In other words, LUTs can help you with color grading, but not necessarily with color correction.
This is why it’s a good idea to get those basic adjustments out of the way before applying an LUT to your image. We know it’s tempting to apply the LUT and get those beautifully dramatic results right away, but check out your histogram and get the exposure just right first, then check your white balance.
Creating a LUT
Numerous LUTs exist on the internet, ready for download. Many are free, while others are premium options, but regardless of your budget there are bountiful options with which you can experiment.

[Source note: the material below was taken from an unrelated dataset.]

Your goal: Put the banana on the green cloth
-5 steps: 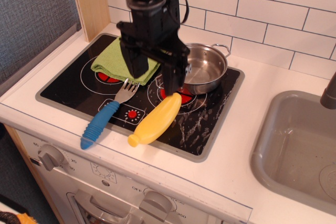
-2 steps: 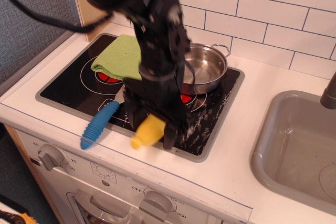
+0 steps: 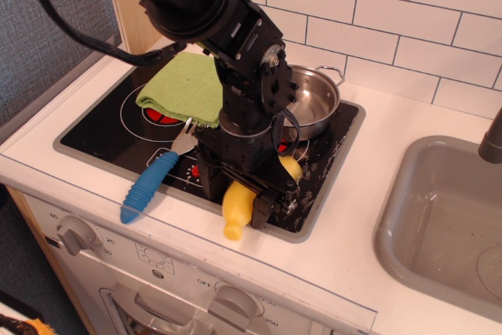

However, not all LUTs out there are good, unfortunately, and sometimes you may have a specific vision that preexisting LUTs can’t achieve. When this is the case, photographers can embrace an extra step and create their own LUTs with programs like 3D LUT Creator or Lutify.me, then use these custom LUTs in Lightroom thanks to Adobe’s 2018 addition of creative profiles.
As with most aspects of photography and photo editing, the use of LUTs is something that requires practice and healthy experimentation. Over time, you’ll begin to develop an instinct for proper color grading and an eye for a good LUT, and you’ll be able to identify with ease which photos might benefit from a particular LUT.
However, you don’t need to be an LUT expert to get started right away and utilize LUTs to greatly enhance your photos. Consider LUTs as another tool in your post-processing arsenal that you can use (starting now) to bring you closer toward achieving your creative vision for every shot.